Events API
Trigger, acknowledge, and resolve incidents programmatically via the Events API
Events API
The Events API allows external monitoring systems to create and manage incidents in OpsKnight programmatically.
Endpoint
POST /api/events
Authentication
Integration Key (Recommended)
Use an integration key for service-specific event routing:
Authorization: Token token=YOUR_INTEGRATION_KEY
Integration keys are created per-service and automatically route events to the correct service.
API Key
Alternatively, use an API key with events:write scope:
Authorization: Bearer YOUR_API_KEY
When using an API key, you must include service_id in the request body.
Request Format
Content Type
Content-Type: application/json
Request Body
{
"event_action": "trigger",
"dedup_key": "unique-alert-identifier",
"service_id": "svc_abc123",
"payload": {
"summary": "Brief description of the issue",
"source": "monitoring-system",
"severity": "critical",
"custom_details": {
"metric": "cpu_usage",
"value": 95.5
}
}
}
Fields Reference
| Field | Type | Required | Description |
|---|---|---|---|
event_action |
string | Yes | trigger, acknowledge, or resolve |
dedup_key |
string | Yes | Unique identifier for deduplication (max 200 chars) |
service_id |
string | Conditional | Required when using API key authentication |
payload |
object | Yes | Event details |
Payload Fields
| Field | Type | Required | Description |
|---|---|---|---|
summary |
string | Yes | Brief description (max 500 chars) |
source |
string | Yes | Source system identifier (max 200 chars) |
severity |
string | Yes | critical, error, warning, or info |
custom_details |
object | No | Arbitrary key-value pairs for additional context |
Severity to Urgency Mapping
| Severity | OpsKnight Urgency |
|---|---|
critical |
HIGH |
error |
MEDIUM |
warning |
MEDIUM |
info |
LOW |
Note: Warning maps to MEDIUM (not LOW) to ensure important alerts requiring attention are not missed. This aligns with industry best practices where warnings often indicate issues that need attention before they become critical.
Event Actions
trigger
Creates a new incident or updates an existing one based on the dedup_key.
Behavior:
- If no open incident exists with the dedup_key: creates new incident
- If an open/acknowledged/snoozed/suppressed incident exists: adds alert to existing incident (deduplicated)

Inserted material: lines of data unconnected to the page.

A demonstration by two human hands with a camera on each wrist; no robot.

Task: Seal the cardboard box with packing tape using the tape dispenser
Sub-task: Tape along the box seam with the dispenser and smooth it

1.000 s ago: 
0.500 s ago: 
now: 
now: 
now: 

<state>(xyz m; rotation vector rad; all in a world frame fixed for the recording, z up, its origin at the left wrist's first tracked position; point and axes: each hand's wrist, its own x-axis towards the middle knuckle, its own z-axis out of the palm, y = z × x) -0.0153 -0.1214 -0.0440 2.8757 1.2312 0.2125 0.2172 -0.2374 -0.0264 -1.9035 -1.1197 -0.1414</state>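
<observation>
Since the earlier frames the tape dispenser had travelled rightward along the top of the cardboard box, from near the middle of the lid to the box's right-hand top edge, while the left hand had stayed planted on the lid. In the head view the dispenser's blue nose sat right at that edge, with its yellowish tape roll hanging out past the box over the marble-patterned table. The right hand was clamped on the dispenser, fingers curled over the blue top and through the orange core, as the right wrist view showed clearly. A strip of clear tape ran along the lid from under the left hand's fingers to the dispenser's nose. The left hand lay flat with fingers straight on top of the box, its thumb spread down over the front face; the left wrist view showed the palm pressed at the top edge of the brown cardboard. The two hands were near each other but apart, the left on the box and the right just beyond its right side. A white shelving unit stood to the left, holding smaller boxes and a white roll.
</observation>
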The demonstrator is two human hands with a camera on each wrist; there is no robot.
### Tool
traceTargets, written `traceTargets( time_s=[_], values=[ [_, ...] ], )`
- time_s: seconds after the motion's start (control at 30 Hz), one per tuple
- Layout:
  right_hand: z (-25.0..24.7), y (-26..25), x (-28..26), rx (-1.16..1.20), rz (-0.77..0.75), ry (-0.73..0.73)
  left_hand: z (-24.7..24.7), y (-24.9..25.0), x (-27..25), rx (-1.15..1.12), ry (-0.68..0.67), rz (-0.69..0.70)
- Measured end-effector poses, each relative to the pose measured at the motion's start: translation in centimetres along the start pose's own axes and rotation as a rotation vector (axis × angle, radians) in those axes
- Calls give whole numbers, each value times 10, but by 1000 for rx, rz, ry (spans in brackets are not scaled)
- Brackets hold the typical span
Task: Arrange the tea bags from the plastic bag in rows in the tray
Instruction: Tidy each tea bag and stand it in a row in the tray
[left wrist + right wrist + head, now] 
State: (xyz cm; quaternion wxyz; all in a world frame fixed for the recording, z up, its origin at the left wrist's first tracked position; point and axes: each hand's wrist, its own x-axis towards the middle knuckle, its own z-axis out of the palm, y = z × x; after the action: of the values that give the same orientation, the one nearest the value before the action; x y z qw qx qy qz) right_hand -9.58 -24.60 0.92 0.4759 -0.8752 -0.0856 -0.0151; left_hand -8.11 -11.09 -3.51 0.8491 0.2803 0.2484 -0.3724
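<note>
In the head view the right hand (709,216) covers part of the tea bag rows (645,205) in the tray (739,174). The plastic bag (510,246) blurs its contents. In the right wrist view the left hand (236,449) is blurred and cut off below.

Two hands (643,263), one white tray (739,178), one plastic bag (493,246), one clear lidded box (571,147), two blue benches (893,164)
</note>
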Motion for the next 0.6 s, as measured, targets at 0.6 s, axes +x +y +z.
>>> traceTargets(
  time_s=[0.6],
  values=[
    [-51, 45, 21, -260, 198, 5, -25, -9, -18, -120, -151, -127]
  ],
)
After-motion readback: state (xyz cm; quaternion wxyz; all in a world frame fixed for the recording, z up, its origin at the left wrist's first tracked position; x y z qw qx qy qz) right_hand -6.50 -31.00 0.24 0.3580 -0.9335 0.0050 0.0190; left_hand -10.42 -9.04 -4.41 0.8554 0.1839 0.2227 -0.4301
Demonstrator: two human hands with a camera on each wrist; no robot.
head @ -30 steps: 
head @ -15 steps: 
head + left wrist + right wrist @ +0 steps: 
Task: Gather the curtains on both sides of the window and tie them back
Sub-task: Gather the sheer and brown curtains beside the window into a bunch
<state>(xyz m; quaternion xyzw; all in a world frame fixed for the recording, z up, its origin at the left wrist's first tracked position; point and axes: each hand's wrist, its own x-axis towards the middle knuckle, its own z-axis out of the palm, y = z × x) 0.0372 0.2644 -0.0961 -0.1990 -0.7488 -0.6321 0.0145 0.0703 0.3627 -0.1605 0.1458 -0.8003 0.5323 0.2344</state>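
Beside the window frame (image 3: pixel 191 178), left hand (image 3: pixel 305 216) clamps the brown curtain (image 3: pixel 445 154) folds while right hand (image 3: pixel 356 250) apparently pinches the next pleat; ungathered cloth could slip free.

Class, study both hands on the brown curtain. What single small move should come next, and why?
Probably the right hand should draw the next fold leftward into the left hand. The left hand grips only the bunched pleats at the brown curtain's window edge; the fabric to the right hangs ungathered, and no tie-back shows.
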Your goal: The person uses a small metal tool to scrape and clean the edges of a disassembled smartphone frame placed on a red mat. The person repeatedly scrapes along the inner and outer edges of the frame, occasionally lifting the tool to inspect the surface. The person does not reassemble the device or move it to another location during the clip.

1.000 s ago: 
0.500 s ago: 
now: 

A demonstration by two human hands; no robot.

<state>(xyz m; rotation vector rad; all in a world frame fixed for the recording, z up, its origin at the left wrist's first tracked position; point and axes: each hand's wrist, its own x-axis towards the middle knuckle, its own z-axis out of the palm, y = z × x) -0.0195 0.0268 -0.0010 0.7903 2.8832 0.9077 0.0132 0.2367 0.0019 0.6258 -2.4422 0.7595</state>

- Incident title is set from
payload.summary - Incident description is set from
payload.custom_details(JSON formatted)
{
"event_action": "trigger",
"dedup_key": "server-cpu-high-web01",
"payload": {
"summary": "CPU usage above 90% on web-01",
"source": "prometheus",
"severity": "critical",
"custom_details": {
"cpu_percent": 95.5,
"host": "web-01"
}
}
}
acknowledge
Marks an existing incident as acknowledged.
Behavior:
- Finds open incident with matching dedup_key and service
- Updates status to ACKNOWLEDGED
- Stops escalation (sets escalationStatus to COMPLETED)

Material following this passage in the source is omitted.